» **Problem to solve**
From the listing below, output the lines between the one with "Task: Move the" and the one with "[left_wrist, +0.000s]", including those two, and nothing else. Pictures are not copied.

>>>

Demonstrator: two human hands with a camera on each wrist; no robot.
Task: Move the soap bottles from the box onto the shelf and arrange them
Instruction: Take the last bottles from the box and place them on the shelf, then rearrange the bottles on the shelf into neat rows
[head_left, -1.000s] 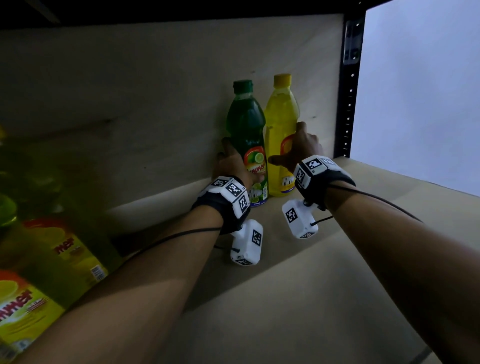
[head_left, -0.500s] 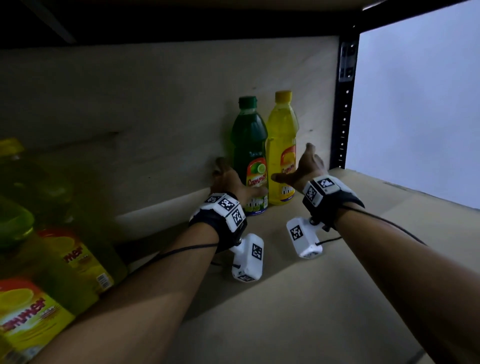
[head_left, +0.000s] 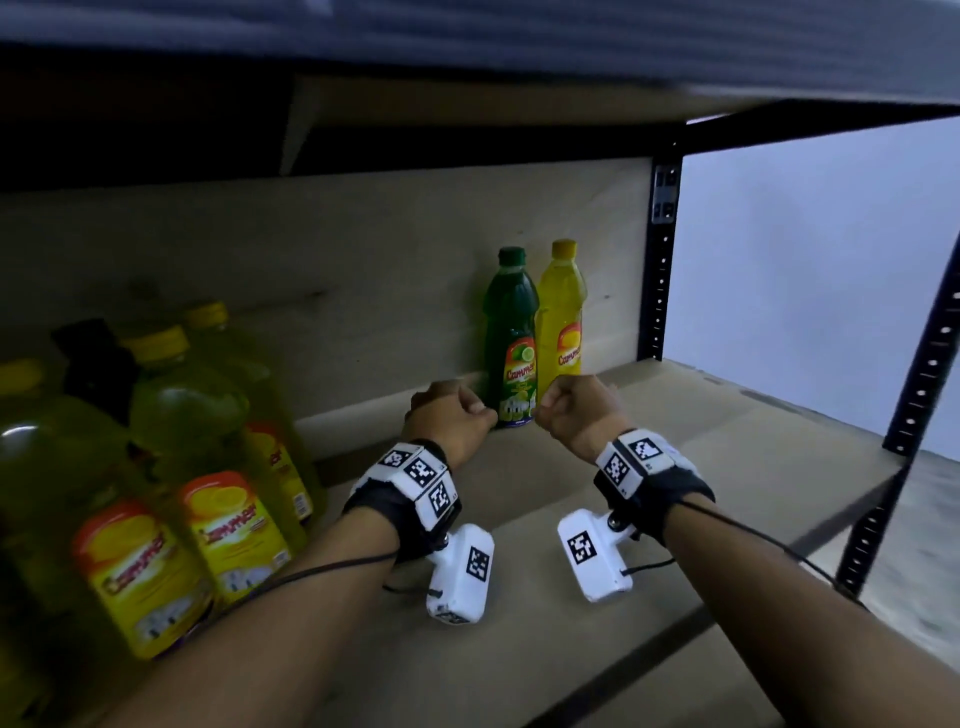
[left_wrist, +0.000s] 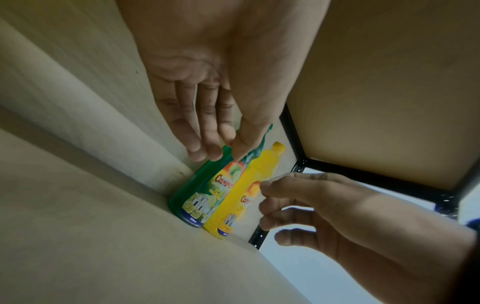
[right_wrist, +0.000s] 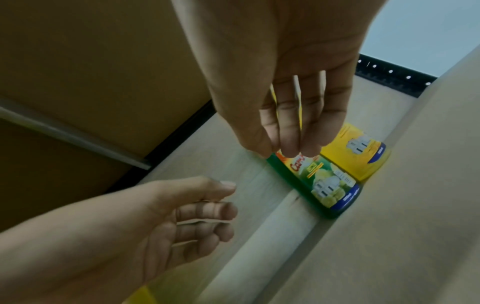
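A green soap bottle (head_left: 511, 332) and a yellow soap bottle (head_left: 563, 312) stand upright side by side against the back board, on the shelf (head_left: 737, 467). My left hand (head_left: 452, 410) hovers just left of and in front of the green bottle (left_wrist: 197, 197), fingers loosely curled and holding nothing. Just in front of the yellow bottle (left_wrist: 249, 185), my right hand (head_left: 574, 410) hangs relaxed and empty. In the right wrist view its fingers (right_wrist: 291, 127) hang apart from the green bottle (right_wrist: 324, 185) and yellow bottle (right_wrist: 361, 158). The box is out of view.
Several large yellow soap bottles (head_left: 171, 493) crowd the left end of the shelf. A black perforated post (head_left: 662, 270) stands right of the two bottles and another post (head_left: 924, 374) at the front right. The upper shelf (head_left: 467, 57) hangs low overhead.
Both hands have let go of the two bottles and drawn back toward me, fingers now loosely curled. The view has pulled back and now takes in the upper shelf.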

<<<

» **Solved exercise**
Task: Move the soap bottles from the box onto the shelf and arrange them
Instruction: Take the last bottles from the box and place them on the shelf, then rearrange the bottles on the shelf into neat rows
[head_left, -1.000s] 
[head_left, -0.500s] 
[head_left, +0.000s] 
[left_wrist, +0.000s] 

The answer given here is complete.